Sanjay Kumar Sonbhadra is presently working as an Assistant Professor in the Computer Science and Engineering Department of ITER, Shiksha ‘O’ Anusandhan, Bhubaneswar, Odisha, India. He is mainly working on One-class classification, Anomaly detection, Dimensionality reduction and Training sample selection techniques to handle large-scale image data processing. He received his Ph.D. in Information Technology from Indian Institute of Information Technology Allahabad, India, where he worked as a senior member of the “Big Data Analytics Lab” during 2017-2021. He has published many articles in the area of machine learning applications to address the recent challenges of high-dimension datasets. He has working experience with machine learning algorithms to address the challenging problem of target-specific learning with limited target-class samples. He is an excellent speaker and has presented tutorials in many reputed CORE rank conferences such as DSAA 2021, ICONIP 2021, DASFAA 2022, PAKDD 2022, SSCI 2022, and IEEE BigData 2022.
Narinder Singh Punn is currently working as an Assistant Professor in the Department of Computer Science and Engineering at Atal Bihari Vajpayee Indian Institute of Information Technology and Management Gwalior.
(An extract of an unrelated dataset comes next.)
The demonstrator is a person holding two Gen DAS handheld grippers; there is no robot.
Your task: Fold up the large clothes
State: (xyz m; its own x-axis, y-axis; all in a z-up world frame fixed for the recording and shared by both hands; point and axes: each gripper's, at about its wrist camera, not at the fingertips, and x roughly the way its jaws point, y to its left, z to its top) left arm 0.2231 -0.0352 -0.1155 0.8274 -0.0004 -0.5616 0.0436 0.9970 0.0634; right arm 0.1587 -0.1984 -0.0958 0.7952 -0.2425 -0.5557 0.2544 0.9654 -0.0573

He received his Ph.D. in biomedical image segmentation from the Indian Institute of Information Technology Allahabad, Prayagraj, India, in 2022. Later, he worked as a Postdoctoral Fellow at the Machine Intelligence in Medical Imaging (MI2) lab, Mayo Clinic, Arizona, USA. With his keen interest towards deep learning and computer vision, he has published several papers in international journals, conferences and pre-print servers. His primary research includes Computer vision, Biomedical image processing, Image classification, Image segmentation and Object detection. His tutorials have already attracted audiences in prestigious CORE rank conferences such as DSAA 2021, ICONIP 2021, DASFAA 2022, PAKDD 2022, SSCI 2022, and IEEE BigData 2022.